GABO
Gabriel García Márquez, autor de "Cien años de soledad", acaba de cumplir 87 años.
A 356 km al noreste de Lima, en la casa de mi infancia, siempre hay una cama lista y un libro que me espera: “Cien años de soledad”. En frías madrugadas, sepultado por abrigadoras frazadas artesanales de lana de oveja y fragancia de eucalipto, o bien, a la luz de un sol no menos abrigador y acogedor, sentado en el pasto de Ocopata –a un kilómetro del pueblo- siempre repito el mismo rito: leer la novela más celebre escrita en idioma español en el siglo XX. Rodeado de verdor y mejor todavía si tengo al alcance de mi mirada, en cada pausa, la albura solitaria del Huacshash, la lectura adquiere una significación no menos memorable tanto por lo que leo como por lo que veo. En suma, se trata de un privilegio de la vista y de la imaginación (que es la verdadera vista de los seres que escriben y leen).

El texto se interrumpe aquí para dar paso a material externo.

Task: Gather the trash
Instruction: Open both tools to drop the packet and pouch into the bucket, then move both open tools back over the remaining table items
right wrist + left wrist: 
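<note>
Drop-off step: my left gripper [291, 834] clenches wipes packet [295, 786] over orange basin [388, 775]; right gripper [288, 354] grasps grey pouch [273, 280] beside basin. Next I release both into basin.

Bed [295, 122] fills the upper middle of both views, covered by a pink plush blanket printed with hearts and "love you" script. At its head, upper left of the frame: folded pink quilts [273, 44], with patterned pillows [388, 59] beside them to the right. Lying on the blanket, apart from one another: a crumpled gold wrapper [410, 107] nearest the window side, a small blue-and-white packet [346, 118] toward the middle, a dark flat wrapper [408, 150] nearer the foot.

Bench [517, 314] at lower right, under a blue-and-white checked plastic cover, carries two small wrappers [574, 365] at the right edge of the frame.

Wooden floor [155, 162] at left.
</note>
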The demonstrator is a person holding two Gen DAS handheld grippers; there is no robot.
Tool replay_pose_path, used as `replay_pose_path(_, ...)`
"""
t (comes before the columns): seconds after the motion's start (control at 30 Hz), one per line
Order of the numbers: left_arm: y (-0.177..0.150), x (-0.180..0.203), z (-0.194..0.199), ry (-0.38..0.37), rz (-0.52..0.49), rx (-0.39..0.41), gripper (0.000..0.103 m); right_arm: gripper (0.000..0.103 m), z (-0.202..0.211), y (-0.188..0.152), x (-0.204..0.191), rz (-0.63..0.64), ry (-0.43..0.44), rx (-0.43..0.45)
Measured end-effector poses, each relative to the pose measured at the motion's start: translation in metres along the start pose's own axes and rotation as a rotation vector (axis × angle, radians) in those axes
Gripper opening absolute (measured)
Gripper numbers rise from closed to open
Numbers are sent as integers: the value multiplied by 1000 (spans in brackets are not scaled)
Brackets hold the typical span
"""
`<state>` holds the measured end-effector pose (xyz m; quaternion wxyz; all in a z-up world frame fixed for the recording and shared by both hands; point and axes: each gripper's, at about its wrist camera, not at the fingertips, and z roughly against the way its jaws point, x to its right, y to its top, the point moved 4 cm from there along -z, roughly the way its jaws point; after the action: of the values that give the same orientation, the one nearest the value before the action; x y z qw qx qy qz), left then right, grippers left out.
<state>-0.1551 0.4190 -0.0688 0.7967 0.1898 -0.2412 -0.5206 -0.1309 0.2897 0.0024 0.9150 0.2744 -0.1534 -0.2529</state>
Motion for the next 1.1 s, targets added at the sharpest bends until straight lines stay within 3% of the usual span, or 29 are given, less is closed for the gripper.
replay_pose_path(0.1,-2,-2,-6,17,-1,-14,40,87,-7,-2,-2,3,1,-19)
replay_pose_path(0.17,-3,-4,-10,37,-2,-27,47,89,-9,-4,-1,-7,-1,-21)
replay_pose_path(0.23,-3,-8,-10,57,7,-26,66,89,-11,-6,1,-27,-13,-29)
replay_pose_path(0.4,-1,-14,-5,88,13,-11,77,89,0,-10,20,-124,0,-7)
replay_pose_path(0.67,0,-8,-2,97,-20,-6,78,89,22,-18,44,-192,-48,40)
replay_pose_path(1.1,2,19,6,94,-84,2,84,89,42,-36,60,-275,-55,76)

Huérfano es el nombre de la montaña y su presencia embellece siempre la mañana. Pues la montaña, igual que el mar, es la misma y es diferente cada día. Pero son dos presencias naturales que rodean a la ciudad de Cajatambo, dos apus tutelares: San Cristóbal y Huacshash.
De manera que mis ojos siempre se alegran cada vez que se encuentran con el San Cristóbal y el Huacshash. Pero con la historia de los Buendía más que alegría siento una especie indefinible de entrañable desasosiego. Una bella agonía que me dice que sin palabras no hay vida ni memoria (que es la prolongación de la vida).
Aquellos días además sirven para recordarme que también yo, del mismo modo que mis amigos, pude alquilar mis dones y mi saber para vivir de, y para, las universidades, dentro o fuera del país. Pero en mi caso es este, el país de la papa de Paca o del maíz de Utcas, el que quiero y prefiero. Y por eso mismo, si escribo, me digo, debo hacerlo como si estuviera allí donde prescindí estar, y no aquí. Y hasta mejor.
Para corroborar tamaña pretensión, me digo, que mejor prueba de que la pasión por los libros y por la literatura desborda sacramentos curriculares que la vida y la trayectoria de Gabriel García Márquez: ni doctor, ni licenciado, sino simplemente creador.
El 6.3.2014, contra el silencio y la ausencia habitual que cautela su gloria, el autor de “Cien años de soledad” después de algún tiempo apareció en la puerta de su casa en Ciudad de México para agradecer el saludo de los periodistas que, sintiéndose indignos de serlo de no hacerlo, fueron a felicitar al maestro por su 87 cumpleaños.
Su aparición, por cierto, resulta mucho más grata y significativa luego que uno de sus hermanos hace un par de años anunciara que el más legendario de los Gracía Márquez padecía de demencia senil. Es decir, que García Márquez, estaba peor que Fidel Castro: viejo y sin poder, en su caso, hablar.
Ocurre que no es fácil leer “Cien años de soledad” y pensar que su autor envejece enclaustrado y desprovisto de recuerdos, fuera del alcance de sus lectores y de sus admiradores, resignados a suponerlo –igual que Fidel- muerto en vida. Solo esperando, muy a su pesar, la hora del espectáculo funéreo.
Por todas esas y muchas otras cosas más, cómo dice una canción navideña, es grato ver estas dos imágenes que –bien se sabe- hablan por si solas.